== Segment start ==

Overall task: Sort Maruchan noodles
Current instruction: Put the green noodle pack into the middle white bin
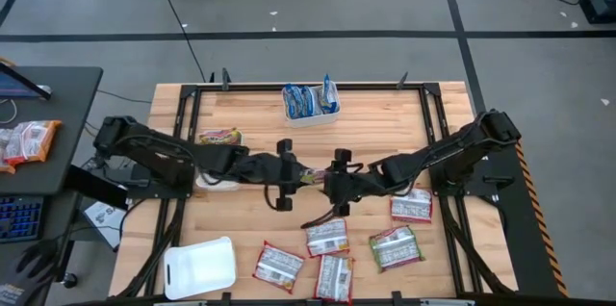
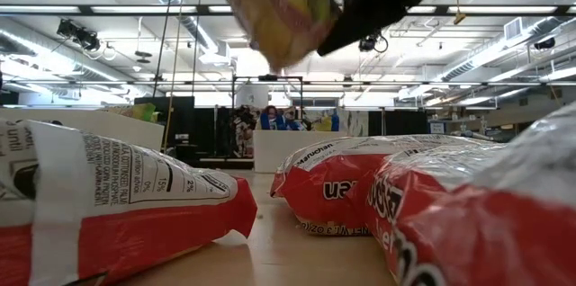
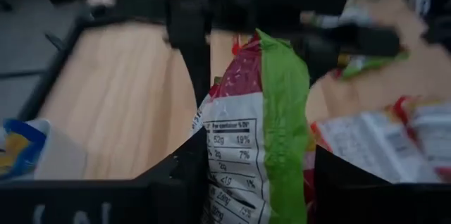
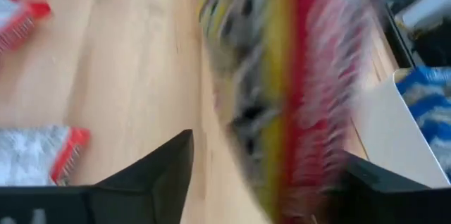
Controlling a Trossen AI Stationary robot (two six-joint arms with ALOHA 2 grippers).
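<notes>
A green, red and yellow noodle packet [image 1: 310, 177] hangs in the air over the table's middle, between my two grippers. My left gripper [image 1: 292, 176] reaches in from the left and is shut on it [image 3: 246, 111]. My right gripper [image 1: 333, 183] comes from the right and is open. The packet [image 4: 296, 90] stands blurred between the right gripper's spread fingers, with a gap on one side. The low view shows the packet [image 2: 279, 12] high above the table. Several red-white packets [image 1: 326, 239] lie flat near the table's near edge. My left gripper [image 3: 257, 164] pinches the packet between its two fingers at the end bearing the nutrition label [image 3: 225, 160]. It comes level from the table's left. The packet is lifted clear of the table and sticks out ahead of the fingers toward the right gripper.
A white tray [image 1: 310, 114] at the far edge holds blue-white packets. A bare white tray [image 1: 200, 267] sits at the near left corner. A green-yellow packet [image 1: 219, 137] lies by the left arm. Red-white packets [image 2: 135, 205] fill the low view's foreground. Bare wood lies between the middle and the far tray.
</notes>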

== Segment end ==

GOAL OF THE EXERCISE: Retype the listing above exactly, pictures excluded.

RESPONSE TO THIS EXERCISE:
Overall task: Sort Maruchan noodles
Current instruction: Put the green noodle pack into the middle white bin
Controlling a Trossen AI Stationary robot (two six-joint arms with ALOHA 2 grippers).
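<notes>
A green, red and yellow noodle packet [image 1: 310, 177] hangs in the air over the table's middle, between my two grippers. My left gripper [image 1: 292, 176] reaches in from the left and is shut on it [image 3: 246, 111]. My right gripper [image 1: 333, 183] comes from the right and is open. The packet [image 4: 296, 90] stands blurred between the right gripper's spread fingers, with a gap on one side. The low view shows the packet [image 2: 279, 12] high above the table. Several red-white packets [image 1: 326, 239] lie flat near the table's near edge. My left gripper [image 3: 257, 164] pinches the packet between its two fingers at the end bearing the nutrition label [image 3: 225, 160]. It comes level from the table's left. The packet is lifted clear of the table and sticks out ahead of the fingers toward the right gripper.
A white tray [image 1: 310, 114] at the far edge holds blue-white packets. A bare white tray [image 1: 200, 267] sits at the near left corner. A green-yellow packet [image 1: 219, 137] lies by the left arm. Red-white packets [image 2: 135, 205] fill the low view's foreground. Bare wood lies between the middle and the far tray.
</notes>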

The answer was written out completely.